Learning scalable systems

Z3GI implements several scalable systems such as Sets or Login systems. What these systems have in common is that they are configurable in size. A greater size results in a larger system. Z3GI can be used to learn these systems.

To give an example, suppose we want to learn a Login system with 2 users which is structured as a Mealy machine. To learn this system we run:

$ python z3gi -m scalable -a MealyMachine -sc Login -s 2

Each scalable system is implemented in many different formalisms. Say we want to learn a Register Automaton variant of the Login system with 1 user. Then we would have to run:

$ python z3gi -m scalable -a RegisterAutomaton -sc Login -s 1

Learning .dot models

We can apply Z3GI to learn simulations of .dot models. In particular, we can learn the Mealy machine models obtained by various case-studies which are included in the resources\models directory.

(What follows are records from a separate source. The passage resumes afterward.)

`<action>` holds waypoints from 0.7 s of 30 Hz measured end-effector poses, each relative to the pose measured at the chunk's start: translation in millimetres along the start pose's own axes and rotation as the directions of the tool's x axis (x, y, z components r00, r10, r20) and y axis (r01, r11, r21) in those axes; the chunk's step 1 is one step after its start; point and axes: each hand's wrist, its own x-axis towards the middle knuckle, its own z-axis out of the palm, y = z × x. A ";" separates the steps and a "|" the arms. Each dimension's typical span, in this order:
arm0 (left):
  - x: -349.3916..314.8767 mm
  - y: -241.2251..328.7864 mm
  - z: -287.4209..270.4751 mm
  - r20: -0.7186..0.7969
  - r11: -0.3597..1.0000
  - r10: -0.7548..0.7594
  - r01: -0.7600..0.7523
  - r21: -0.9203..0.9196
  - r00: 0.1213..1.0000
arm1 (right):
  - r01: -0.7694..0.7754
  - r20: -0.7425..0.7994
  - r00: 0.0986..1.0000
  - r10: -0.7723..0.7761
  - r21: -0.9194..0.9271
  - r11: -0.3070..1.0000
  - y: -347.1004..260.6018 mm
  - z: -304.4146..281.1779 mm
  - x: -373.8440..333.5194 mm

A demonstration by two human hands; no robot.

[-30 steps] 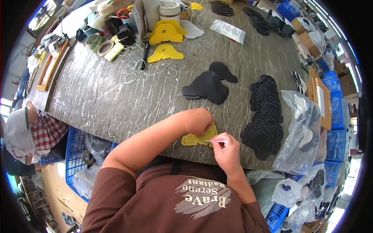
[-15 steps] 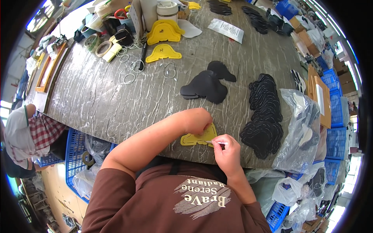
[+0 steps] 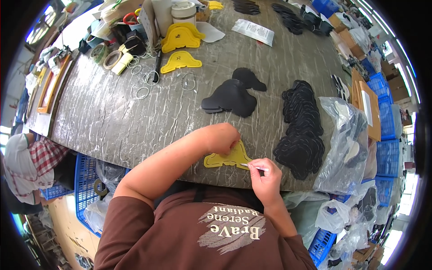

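At the table's near edge lies a yellow template (image 3: 223, 160) with dashed slots along its border. My left hand (image 3: 223, 138) reaches over it from the far side, fingers curled and pressed down on it, the fingertips partly hidden. Between the thumb and fingers of my right hand (image 3: 266, 177) is a slim pen (image 3: 258, 168), whose tip meets the template's right corner. What lies beneath the template is hidden. Beyond my left hand rest several black cut pieces (image 3: 231, 97), overlapping one another. To the right runs a long fanned stack of black pieces (image 3: 300, 135).
More yellow templates (image 3: 181, 62) lie far left, beside rubber bands (image 3: 142, 93), a black marker (image 3: 157, 66) and tape rolls (image 3: 112, 59). A white packet (image 3: 253, 31) sits farther back. A clear plastic bag (image 3: 339, 148) covers the right edge. Another person (image 3: 36, 157) is at left.
My right hand has moved the pen slightly along the template's edge to its right corner. My left hand stays pressed on the template. The whole view has shifted a little.
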 end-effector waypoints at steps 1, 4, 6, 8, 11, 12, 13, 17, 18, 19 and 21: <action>-0.2 0.3 -0.7 -0.001 1.000 -0.001 0.001 0.006 1.000 | 0.033 0.034 0.999 -0.032 -0.007 0.999 -0.9 2.1 2.8; -0.1 -0.8 0.4 0.001 1.000 -0.004 0.004 0.012 1.000 | 0.069 0.080 0.995 -0.067 -0.017 0.998 -1.4 9.3 6.4; 0.9 -1.7 0.8 -0.002 1.000 0.007 -0.007 0.018 1.000 | 0.113 0.156 0.983 -0.101 -0.071 0.991 1.9 12.4 6.6; 1.0 -2.0 1.3 -0.005 1.000 0.017 -0.017 0.020 1.000 | 0.115 0.154 0.983 -0.101 -0.090 0.989 0.5 12.7 7.2; 1.0 -1.5 0.9 -0.003 1.000 0.018 -0.018 0.013 1.000 | 0.088 0.129 0.989 -0.072 -0.117 0.989 0.8 12.2 6.1; 0.8 -1.5 0.9 0.003 1.000 0.002 -0.002 0.003 1.000 | 0.080 0.104 0.992 -0.069 -0.105 0.991 1.7 11.6 5.2; 0.3 -1.7 0.8 0.008 1.000 -0.015 0.015 -0.006 1.000 | 0.072 0.078 0.995 -0.065 -0.092 0.993 2.1 10.9 4.3; 1.1 -5.8 2.7 0.002 1.000 0.028 -0.028 0.006 1.000 | 0.003 0.068 0.998 0.001 -0.058 0.998 0.7 2.4 0.4; 0.6 -5.2 2.0 0.008 1.000 0.027 -0.027 0.005 1.000 | -0.001 0.058 0.998 0.005 -0.063 0.998 2.1 0.1 -1.0; 0.5 -4.3 1.5 0.013 1.000 0.028 -0.028 0.004 1.000 | -0.006 0.046 0.999 0.009 -0.069 0.998 3.0 -2.3 -2.3; 0.6 -3.2 0.7 0.015 1.000 0.025 -0.026 0.003 1.000 | -0.025 0.033 0.999 0.027 -0.062 0.998 3.7 -5.7 -4.7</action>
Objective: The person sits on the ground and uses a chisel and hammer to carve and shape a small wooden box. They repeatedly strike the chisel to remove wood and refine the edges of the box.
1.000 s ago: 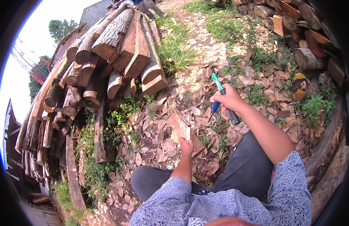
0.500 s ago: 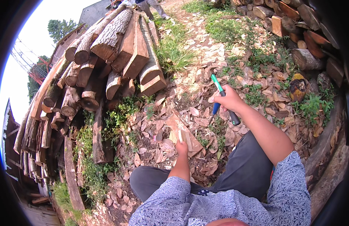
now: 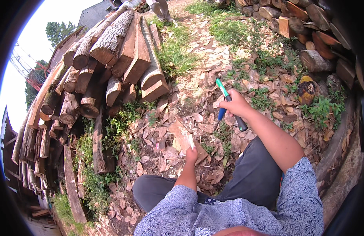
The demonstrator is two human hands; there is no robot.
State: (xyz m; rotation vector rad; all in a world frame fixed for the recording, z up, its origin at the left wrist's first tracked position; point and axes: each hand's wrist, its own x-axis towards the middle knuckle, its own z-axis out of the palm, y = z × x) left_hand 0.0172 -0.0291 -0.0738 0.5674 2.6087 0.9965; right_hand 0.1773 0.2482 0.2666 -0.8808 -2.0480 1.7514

Say we want to learn the biometric passport. We then need to run:

$ python z3gi -m dot -a MealyMachine -f resources\models\biometric.dot

For bigger models which are more difficult to test, we may require an external test algorithm. We provide a Windows 64 bit binary for the Yannakakis test algorithm found in the resources\binaries. You can activate this algorithm using the -y path_bin option where path_bin is a path to the binary. By using -m dotnorst, Z3GI will attempt to learn without using resets.

Our implementation currently only supports learning .dot Mealy machine models, though functionality for other formalisms will be added in the future. Note there is currently no standard .dot format for Register Automata. Also note that the Yannakakis test algorithm only works on Mealy machines and requires resets.

Learning randomly generated Mealy machines without reset

Z3GI can be used to learn without reset randomly generated Mealy machines with the property that they are strongly connected (though not necessarily minimal).

Say we want to learn a randomly generated Mealy machine with 2 inputs, 2 outputs and 3 states. We then run:

$ python z3gi -m randnorst -a MealyMachine -ni 2 -no 2 -ns 3

Performing benchmarks

For the publication, we ran Z3GI through a series of benchmarks, which can be re-run by executing the .*benchmark.py python scripts in the z3gi directory. These scripts are well documented in the way relevant parameters (such as solver timeout) can be tweaked. Ensure these parameters are set to their desired values before running, and note that experiments may take minutes to a few hours to complete.